◆ DESCRIPTION OF THE TASK: A line below contains "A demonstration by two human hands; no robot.", and a later one contains "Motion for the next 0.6". Repeat both, with every line between them, exactly.
RECORDS FOR THE EXERCISE below:
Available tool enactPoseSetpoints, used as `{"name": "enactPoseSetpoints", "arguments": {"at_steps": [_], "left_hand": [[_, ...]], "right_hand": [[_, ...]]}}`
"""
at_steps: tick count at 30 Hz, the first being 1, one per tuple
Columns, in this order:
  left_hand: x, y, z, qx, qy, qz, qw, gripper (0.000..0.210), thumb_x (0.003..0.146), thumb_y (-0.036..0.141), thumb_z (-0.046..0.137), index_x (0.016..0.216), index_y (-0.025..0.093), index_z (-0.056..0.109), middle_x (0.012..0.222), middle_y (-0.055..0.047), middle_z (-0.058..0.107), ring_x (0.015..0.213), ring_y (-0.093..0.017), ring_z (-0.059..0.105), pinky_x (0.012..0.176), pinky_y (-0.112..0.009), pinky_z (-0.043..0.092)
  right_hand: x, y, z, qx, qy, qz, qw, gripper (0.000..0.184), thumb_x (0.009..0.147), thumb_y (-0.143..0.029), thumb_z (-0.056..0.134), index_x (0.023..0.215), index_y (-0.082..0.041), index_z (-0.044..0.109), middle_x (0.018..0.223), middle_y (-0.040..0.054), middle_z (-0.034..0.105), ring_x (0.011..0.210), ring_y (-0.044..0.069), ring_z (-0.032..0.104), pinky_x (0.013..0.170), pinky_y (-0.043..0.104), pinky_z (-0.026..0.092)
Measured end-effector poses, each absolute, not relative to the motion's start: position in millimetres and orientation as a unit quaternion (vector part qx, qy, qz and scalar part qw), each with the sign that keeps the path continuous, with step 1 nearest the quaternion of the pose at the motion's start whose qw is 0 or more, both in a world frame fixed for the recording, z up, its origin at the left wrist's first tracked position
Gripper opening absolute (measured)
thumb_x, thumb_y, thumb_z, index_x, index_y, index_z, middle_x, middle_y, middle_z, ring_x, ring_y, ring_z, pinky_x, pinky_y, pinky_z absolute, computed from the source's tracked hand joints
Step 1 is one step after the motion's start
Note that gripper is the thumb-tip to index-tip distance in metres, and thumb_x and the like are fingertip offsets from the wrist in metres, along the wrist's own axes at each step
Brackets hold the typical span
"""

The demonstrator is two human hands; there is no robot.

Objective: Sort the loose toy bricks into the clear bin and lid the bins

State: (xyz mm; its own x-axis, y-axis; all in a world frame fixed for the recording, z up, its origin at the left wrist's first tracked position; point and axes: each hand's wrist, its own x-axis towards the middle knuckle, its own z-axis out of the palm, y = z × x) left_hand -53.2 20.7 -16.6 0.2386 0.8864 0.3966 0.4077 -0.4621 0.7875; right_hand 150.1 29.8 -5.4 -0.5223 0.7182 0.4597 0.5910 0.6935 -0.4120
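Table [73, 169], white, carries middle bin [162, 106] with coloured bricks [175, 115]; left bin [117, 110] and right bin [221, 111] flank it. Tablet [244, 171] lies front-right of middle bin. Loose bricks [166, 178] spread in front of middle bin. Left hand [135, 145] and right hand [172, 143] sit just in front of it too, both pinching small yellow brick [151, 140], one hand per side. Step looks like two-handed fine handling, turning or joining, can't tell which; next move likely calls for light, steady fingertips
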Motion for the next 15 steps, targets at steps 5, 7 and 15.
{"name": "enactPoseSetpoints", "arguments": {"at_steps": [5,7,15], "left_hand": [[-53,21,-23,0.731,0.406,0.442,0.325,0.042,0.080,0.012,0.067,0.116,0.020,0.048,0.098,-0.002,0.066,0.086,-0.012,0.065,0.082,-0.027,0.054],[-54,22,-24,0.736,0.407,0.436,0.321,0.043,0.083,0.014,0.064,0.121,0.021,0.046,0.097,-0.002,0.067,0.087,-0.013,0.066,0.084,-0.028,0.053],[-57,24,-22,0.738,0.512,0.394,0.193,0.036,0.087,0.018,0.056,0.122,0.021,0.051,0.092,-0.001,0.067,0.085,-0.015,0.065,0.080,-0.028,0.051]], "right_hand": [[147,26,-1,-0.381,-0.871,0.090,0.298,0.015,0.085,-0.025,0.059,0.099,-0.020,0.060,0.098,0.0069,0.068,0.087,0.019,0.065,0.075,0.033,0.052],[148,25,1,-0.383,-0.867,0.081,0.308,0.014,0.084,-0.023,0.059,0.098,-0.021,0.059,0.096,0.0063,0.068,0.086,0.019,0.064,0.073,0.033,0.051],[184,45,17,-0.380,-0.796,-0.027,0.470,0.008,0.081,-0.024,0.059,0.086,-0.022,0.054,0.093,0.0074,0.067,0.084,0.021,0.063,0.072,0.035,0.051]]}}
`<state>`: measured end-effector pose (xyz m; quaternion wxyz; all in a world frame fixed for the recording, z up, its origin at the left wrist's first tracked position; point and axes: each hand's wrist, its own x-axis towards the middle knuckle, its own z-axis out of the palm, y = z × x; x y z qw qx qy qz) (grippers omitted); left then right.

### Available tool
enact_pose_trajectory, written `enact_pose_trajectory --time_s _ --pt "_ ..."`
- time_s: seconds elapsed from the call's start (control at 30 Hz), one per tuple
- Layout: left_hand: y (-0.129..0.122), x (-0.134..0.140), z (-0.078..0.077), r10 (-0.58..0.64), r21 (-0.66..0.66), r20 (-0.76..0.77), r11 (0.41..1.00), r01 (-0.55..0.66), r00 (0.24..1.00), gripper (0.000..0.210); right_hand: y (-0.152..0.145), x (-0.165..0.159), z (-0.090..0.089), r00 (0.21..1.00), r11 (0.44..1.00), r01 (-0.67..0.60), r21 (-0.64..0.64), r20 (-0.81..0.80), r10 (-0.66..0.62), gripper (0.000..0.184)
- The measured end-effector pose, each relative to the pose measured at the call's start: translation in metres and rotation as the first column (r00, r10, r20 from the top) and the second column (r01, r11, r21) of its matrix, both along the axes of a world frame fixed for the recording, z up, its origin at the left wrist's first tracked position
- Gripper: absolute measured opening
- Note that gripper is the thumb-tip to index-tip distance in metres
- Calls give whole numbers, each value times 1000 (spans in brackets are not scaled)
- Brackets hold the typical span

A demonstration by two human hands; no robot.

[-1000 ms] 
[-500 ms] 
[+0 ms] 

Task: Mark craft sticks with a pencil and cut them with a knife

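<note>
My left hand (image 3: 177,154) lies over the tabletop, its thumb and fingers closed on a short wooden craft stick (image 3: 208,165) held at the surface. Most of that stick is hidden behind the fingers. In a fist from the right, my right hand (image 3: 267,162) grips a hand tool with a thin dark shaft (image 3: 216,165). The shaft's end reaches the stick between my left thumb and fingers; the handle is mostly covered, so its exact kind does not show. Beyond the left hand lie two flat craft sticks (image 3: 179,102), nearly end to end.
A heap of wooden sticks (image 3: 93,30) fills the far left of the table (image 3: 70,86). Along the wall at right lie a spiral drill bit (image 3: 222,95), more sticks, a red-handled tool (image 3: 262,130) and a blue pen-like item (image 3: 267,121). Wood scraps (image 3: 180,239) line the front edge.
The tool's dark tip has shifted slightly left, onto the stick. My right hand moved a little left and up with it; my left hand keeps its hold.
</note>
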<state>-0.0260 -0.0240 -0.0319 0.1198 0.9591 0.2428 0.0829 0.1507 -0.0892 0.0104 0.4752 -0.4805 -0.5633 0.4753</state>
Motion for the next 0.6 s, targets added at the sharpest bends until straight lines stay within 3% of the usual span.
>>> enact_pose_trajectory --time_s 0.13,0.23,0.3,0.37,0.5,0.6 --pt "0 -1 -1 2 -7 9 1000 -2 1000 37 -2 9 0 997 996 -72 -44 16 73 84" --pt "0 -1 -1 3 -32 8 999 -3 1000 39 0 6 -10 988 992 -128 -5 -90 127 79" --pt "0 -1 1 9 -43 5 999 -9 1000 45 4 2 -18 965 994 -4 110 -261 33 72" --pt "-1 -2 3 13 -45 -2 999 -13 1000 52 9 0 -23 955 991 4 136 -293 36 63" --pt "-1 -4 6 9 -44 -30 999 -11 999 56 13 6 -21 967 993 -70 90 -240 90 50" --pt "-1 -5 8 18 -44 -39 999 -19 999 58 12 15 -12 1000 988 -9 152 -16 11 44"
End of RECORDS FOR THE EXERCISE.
◆ RESULT OF THE EXERCISE:
A demonstration by two human hands; no robot.

[-1000 ms] 
[-500 ms] 
[+0 ms] 

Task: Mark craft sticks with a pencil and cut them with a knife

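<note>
My left hand (image 3: 177,154) lies over the tabletop, its thumb and fingers closed on a short wooden craft stick (image 3: 208,165) held at the surface. Most of that stick is hidden behind the fingers. In a fist from the right, my right hand (image 3: 267,162) grips a hand tool with a thin dark shaft (image 3: 216,165). The shaft's end reaches the stick between my left thumb and fingers; the handle is mostly covered, so its exact kind does not show. Beyond the left hand lie two flat craft sticks (image 3: 179,102), nearly end to end.
A heap of wooden sticks (image 3: 93,30) fills the far left of the table (image 3: 70,86). Along the wall at right lie a spiral drill bit (image 3: 222,95), more sticks, a red-handled tool (image 3: 262,130) and a blue pen-like item (image 3: 267,121). Wood scraps (image 3: 180,239) line the front edge.
The tool's dark tip has shifted slightly left, onto the stick. My right hand moved a little left and up with it; my left hand keeps its hold.
</note>
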<state>-0.0260 -0.0240 -0.0319 0.1198 0.9591 0.2428 0.0829 0.1507 -0.0892 0.0104 0.4752 -0.4805 -0.5633 0.4753</state>
Motion for the next 0.6 s, targets added at the sharpest bends until straight lines stay within 3% of the usual span.

Nothing else remains to be done for this exercise.